▶ **What is expected**:
The required result is the number of lines below that hold the word "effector", stated without anything else.
Start of Data extract
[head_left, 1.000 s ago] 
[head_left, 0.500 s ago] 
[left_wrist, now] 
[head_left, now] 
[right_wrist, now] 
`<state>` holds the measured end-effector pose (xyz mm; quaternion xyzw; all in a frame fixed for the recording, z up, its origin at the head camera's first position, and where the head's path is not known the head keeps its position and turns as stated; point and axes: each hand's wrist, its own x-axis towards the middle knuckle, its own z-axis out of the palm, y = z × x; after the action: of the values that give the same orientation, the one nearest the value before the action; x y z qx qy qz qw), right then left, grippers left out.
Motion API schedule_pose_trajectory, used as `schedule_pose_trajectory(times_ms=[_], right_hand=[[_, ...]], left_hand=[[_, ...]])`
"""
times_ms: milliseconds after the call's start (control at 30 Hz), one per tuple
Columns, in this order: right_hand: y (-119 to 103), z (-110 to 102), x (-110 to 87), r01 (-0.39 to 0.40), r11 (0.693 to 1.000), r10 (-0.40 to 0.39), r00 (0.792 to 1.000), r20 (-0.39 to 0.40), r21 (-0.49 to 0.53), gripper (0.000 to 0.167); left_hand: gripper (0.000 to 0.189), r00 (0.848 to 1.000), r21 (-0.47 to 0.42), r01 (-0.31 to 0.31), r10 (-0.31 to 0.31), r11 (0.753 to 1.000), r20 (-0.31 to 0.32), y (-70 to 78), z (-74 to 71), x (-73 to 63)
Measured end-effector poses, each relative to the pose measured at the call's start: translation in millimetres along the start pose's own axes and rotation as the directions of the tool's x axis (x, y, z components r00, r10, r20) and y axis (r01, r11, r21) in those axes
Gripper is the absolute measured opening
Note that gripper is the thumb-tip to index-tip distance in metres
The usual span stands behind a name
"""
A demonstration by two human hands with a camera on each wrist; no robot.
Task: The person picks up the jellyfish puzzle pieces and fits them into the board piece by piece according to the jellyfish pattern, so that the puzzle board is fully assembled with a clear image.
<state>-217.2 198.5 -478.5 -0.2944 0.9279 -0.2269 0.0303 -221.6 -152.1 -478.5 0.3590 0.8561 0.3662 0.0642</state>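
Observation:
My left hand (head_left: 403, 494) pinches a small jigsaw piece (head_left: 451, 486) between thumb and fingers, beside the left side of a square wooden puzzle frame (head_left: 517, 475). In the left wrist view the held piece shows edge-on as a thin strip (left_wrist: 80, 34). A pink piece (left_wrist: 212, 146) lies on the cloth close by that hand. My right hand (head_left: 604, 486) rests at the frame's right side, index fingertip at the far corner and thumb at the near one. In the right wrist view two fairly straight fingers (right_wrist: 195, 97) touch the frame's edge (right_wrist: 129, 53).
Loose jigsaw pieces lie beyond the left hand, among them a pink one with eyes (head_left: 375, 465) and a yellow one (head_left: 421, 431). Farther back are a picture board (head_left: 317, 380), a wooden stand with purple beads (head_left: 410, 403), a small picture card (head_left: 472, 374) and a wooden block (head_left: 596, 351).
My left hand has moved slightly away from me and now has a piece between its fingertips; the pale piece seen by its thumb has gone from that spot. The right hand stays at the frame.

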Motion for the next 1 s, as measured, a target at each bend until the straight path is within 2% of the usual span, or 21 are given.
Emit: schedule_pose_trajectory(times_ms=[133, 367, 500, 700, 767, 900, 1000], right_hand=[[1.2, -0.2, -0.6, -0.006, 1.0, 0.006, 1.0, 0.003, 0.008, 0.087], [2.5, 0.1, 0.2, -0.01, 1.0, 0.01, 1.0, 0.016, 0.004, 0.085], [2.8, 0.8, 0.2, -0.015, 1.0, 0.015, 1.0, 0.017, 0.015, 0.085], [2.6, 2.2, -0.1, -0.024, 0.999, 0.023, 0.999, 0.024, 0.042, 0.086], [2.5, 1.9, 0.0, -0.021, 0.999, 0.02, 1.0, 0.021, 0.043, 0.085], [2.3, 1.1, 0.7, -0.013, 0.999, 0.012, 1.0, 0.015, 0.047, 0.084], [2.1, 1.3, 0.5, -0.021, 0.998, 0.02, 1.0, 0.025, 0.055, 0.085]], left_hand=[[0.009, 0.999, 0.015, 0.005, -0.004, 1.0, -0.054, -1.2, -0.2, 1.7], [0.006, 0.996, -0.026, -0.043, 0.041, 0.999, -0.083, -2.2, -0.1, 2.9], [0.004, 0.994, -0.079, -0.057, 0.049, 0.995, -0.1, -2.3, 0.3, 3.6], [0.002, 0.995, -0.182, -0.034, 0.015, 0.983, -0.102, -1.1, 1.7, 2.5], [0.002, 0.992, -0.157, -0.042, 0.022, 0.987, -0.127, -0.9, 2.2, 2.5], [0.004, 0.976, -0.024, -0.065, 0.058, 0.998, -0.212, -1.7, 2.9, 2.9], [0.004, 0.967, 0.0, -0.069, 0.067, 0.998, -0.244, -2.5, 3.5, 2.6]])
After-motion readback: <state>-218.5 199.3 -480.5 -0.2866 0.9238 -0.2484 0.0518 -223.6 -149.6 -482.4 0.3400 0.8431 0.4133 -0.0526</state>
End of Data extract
▶ **Solution for this exercise**:
2